I cycle to the studio along the tow path through mud and puddles. It’s freezing in the studio. No matter though, another jumper and a big flask of hot coffee does the trick. I gently touch the painting. Still wet. No work on the big painting today.
It’s one of those February days where the air is damp and still and it never feels like it has truly gotten light. The calls of the Oyster Catchers, Redshank and Curlew are eerie in the gloom. Later in the day as it starts to get dark, the trees on the other side of the river turn a deep slate blue and the white hulls of the bats in the yard gleam even brighter in a fleeting moment before the light vanishes. I love painting the river when it is on the cusp of nightfall, or since I have had my daughter, seeing the sunrise. At these times the river takes on a special quality as the day slips into night or that first gleam of light as another day begins.

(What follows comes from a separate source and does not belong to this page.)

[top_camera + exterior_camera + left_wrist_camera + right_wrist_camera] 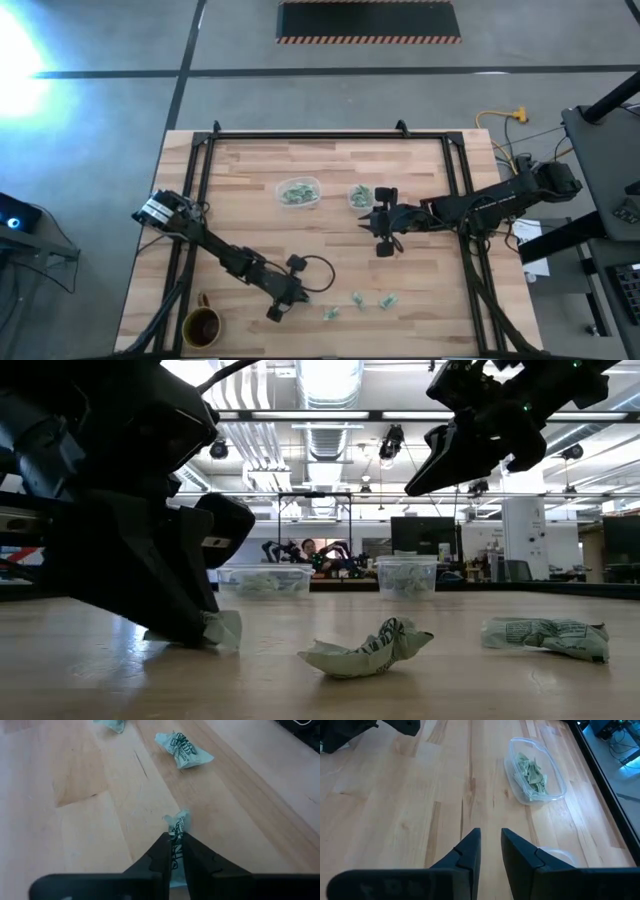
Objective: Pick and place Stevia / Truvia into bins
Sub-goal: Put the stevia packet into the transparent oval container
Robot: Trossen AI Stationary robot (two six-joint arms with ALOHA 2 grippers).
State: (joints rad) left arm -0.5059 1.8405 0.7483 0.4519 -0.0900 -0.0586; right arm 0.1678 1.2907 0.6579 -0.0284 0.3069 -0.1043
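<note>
We're seeing the wooden table (250, 200) filling the centre of the high view, with two dark arms reaching in. The left arm is coming in from the left edge and running down toward bottom centre; the right arm is coming in from the right edge at mid-height.

Two clear bins are sitting in the upper middle: the wider bin (298, 192) and, to its right, the smaller square bin (361, 196). Both are holding crumpled packets; we can't count those. One brown mug (201, 326) is standing at the lower left.

The left gripper (174, 851) is sitting low at the table, bottom centre in the high view, its fingers pressed together and pinching one packet (177, 826); the low view is showing that packet poking out under the gripper at lower left.

The right gripper (490, 842) is hanging above the table just right of the square bin, fingers slightly parted, gripping nothing.

Loose Stevia / Truvia on the wood: we're counting two more in the high view, the middle packet (357, 299) and the right packet (387, 300), in a row at bottom centre, apart from each other and well below the bins.
</note>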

Studio tunes of the day: Satie: Gnossiennes – 1. Lent
Kate Bush: And Dream Of Sheep
Today the sunlight is streaming through the windows of the studio. The tide is high and choppy and the wind is strong, rattling the halyards of the boats and creating an unearthly holler that whistles round the boatyard like a banshee. The sun shimmering on the water is dazzling and when I turn back to look at the painting it takes time to adjust to it’s subtle colours and tones.

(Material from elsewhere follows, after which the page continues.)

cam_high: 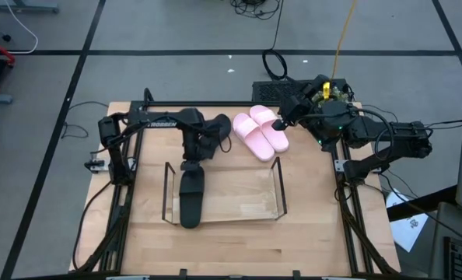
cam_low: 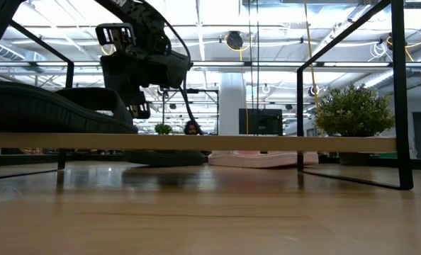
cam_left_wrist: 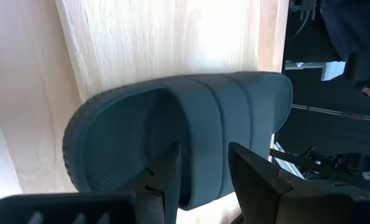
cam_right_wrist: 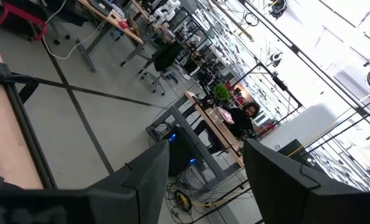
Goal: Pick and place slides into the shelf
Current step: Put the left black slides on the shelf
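The left gripper (cam_high: pixel 194 163) is just above one black slide (cam_high: pixel 190 196) that lies lengthwise on the left part of the clear shelf (cam_high: pixel 278 183), its fingers (cam_left_wrist: pixel 166 177) apart around the wide matte strap. A second black slide (cam_high: pixel 215 132) lies on the table behind the shelf, just left of the two pale pink slides (cam_high: pixel 260 132), which sit side by side. The right gripper (cam_high: pixel 280 123) hangs over the pink pair's far right edge with fingers apart, holding nothing; the shelf's dark wire end frames stand at either side.
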You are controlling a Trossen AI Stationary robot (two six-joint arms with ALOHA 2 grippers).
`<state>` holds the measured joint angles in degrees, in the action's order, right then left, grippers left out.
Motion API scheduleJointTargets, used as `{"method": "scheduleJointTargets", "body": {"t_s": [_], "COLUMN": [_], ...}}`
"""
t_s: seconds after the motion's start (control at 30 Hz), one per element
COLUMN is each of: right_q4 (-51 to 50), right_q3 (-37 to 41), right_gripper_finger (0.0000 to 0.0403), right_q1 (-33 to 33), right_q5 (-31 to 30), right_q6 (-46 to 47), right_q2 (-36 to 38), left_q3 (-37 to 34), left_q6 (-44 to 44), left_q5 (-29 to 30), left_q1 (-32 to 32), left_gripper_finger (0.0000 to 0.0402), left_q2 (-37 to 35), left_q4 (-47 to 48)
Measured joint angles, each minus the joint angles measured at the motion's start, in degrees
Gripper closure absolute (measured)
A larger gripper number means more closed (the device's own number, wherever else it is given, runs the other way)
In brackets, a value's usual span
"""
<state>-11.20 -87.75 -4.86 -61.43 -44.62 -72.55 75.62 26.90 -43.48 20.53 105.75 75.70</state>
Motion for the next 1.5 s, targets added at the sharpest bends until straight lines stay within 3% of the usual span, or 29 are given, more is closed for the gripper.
{"method": "scheduleJointTargets", "body": {"t_s": [0.17,0.33,0.8,0.9,1.07,1.5], "right_q4": [0.00,0.00,0.04,0.04,0.05,0.24], "right_q3": [0.00,-0.01,0.00,-0.01,0.00,-0.01], "right_gripper_finger": [0.0206,0.0206,0.0206,0.0206,0.0206,0.0206], "right_q1": [-0.98,-1.27,-1.26,-1.27,-1.26,-1.25], "right_q5": [0.02,0.01,0.00,0.00,0.00,0.00], "right_q6": [0.00,0.01,0.00,0.00,0.46,0.63], "right_q2": [0.00,0.00,0.00,0.01,0.00,0.00], "left_q3": [-2.06,-2.15,-2.15,-2.14,-3.83,-5.47], "left_q6": [-1.08,-0.90,0.30,0.93,2.79,2.35], "left_q5": [-0.17,-4.24,-3.06,-3.37,-6.61,-5.81], "left_q1": [-0.04,-0.32,-2.32,-2.31,-2.29,-0.03], "left_gripper_finger": [0.0275,0.0275,0.0277,0.0303,0.0389,0.0400], "left_q2": [0.00,0.00,0.00,0.00,0.00,0.00], "left_q4": [-0.47,-0.84,-0.83,-0.83,-1.05,4.87]}}
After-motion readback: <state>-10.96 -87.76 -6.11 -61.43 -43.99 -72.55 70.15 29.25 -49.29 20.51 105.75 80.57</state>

Today, with the background now dry, I’m tackling another layer. Along with some thinner layers over the whole thing, I now need to add some thick impasto layers where the suggestion of the boatyard would be. It’s a little daunting as once dry these thicker textural areas are there for good and will shape the composition of the final piece.
Often the messiest stage of the painting, I am adding layers that you only want a glimpse of when the final coat goes on. Brushes ready I turn up the stereo and begin to mix the bowls of paint.
Studio tunes of the day – music to lose yourself in! :
James Blackshore ‘Cross’
Fever Ray ‘Coconut’
On a bright day I get the background down. I spend time carefully blending my colours, six of them in bowls. I’ve chosen a palette of Charcoal grey, burgundy, olive, and lighter hues of white, grey and a creamier colour to add some warmth. I love nothing better than painting twilight, or thunder storms brewing, but for this piece I want to keep the light predominantly calm and not to feel cold once it hangs in the light, bright space of the council reception.
I work quickly, instinctively, gradually covering both panels. At this stage there is little detail, only the rough shapes of trees, shore and sky. It’s a thrill to work so large and I love it, revelling in the freedom of moving swathes of colour around such a large surface and beginning to see a hint of what this painting will become. Once this first layer is complete, now follows a period of waiting for it to dry (at this time of year the studio is freezing, and drying times frustratingly long) before the next can begin.
Studio tune of the day: Beethoven’s 5th Piano Concerto ‘Emperor’ – this glorious piece always makes me feel energised! essential for gearing up to work big.